Algérie : premier vendredi de manifestations depuis l'annulation de la présidentielle

Il s'agit du 16e vendredi consécutif de manifestations dans le pays. Le 11 mars, le président Abdelaziz Bouteflika, qui a depuis démissionné, avait renoncé à briguer un cinquième mandat et reporté sine die la présidentielle. 

Une foule de manifestants, le 7 juin 2019, à Alger (Algérie). 
Une foule de manifestants, le 7 juin 2019, à Alger (Algérie).  (RYAD KRAMDI / AFP)

Les Algériens ne désarment pas. Ils se sont à nouveau largement mobilisés le 7 juin pour un 16e vendredi consécutif, le premier depuis l'annulation de la présidentielle en Algérie qu'ils rejetaient en bloc. Ce nouveau mouvement intervient aussi au lendemain de déclarations du président par intérim réaffirmant sa volonté d'organiser un scrutin à très court terme.
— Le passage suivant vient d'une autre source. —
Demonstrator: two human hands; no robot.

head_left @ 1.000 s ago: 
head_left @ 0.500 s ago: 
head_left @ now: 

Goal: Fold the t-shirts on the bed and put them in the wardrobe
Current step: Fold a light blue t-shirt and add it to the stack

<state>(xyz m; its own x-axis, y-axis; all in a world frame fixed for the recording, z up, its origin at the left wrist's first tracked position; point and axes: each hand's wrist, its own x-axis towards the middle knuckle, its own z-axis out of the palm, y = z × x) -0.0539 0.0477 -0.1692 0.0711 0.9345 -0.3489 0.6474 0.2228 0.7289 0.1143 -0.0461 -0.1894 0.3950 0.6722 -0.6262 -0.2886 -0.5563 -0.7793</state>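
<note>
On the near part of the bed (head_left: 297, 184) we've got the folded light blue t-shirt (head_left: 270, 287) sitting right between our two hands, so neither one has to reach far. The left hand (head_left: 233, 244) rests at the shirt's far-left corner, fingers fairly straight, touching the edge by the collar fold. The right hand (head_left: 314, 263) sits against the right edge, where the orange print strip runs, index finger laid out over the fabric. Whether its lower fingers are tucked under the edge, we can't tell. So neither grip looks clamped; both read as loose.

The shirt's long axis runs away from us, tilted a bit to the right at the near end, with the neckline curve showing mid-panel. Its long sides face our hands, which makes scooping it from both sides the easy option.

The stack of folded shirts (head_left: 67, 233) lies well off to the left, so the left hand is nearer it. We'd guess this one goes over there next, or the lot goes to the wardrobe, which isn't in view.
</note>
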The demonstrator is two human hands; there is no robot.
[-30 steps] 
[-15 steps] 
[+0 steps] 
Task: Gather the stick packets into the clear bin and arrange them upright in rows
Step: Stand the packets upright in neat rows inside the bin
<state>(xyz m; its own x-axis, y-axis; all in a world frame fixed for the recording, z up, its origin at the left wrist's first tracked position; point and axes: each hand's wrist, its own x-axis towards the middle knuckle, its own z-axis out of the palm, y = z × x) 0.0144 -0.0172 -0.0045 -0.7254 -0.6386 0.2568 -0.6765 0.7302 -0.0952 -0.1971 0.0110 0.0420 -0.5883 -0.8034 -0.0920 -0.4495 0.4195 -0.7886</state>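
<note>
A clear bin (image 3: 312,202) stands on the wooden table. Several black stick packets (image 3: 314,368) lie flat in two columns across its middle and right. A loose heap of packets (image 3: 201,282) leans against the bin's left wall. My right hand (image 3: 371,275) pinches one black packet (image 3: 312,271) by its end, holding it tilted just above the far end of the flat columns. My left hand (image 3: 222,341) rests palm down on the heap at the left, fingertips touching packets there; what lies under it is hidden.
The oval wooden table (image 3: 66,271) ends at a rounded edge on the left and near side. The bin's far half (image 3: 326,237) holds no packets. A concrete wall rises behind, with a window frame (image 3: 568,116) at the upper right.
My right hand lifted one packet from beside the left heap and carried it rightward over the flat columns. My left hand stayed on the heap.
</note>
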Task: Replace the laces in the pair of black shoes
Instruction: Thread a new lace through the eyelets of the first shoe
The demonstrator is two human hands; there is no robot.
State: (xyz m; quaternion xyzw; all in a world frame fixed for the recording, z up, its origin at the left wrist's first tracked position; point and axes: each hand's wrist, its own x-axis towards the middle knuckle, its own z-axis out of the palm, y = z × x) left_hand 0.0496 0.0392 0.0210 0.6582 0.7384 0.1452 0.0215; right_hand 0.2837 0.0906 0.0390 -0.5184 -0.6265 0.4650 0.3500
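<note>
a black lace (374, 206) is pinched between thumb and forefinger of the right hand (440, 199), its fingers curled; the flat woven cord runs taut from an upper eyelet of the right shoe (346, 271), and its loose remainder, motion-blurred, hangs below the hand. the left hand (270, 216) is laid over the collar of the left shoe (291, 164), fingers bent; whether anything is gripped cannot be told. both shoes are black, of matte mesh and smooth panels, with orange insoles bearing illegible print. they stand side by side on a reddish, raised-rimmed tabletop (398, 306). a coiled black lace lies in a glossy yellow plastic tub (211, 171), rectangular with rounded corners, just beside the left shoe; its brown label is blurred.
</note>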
Un impressionnant déploiement policier dès la matinée dans le centre d'Alger n'a pas empêché une foule massive de converger dès la fin de la grande prière musulmane hebdomadaire, en début d'après-midi, aux abords de la Grande poste, point de ralliement de la contestation dans la capitale. Plusieurs centaines de personnes y étaient déjà rassemblées en chantant "Y en a marre de ce pouvoir".

"Dégage !"

Les manifestants ont également crié "dégage !" à Abdelkader Bensalah, président par intérim, et au général Ahmed Gaïd Salah, chef d'état-major de l'armée devenu de facto l'homme fort du pays depuis la démission du président Abdelaziz Bouteflika, le 2 avril, sous la pression de ce mouvement de contestation inédit.

Difficile à évaluer avec précision, faute de comptage officiel, la mobilisation semble intacte à Alger où plusieurs artères du centre débordent de manifestants, selon des journalistes sur place. Des défilés ont également eu à nouveau lieu dans plusieurs autres villes, selon des médias et les réseaux sociaux.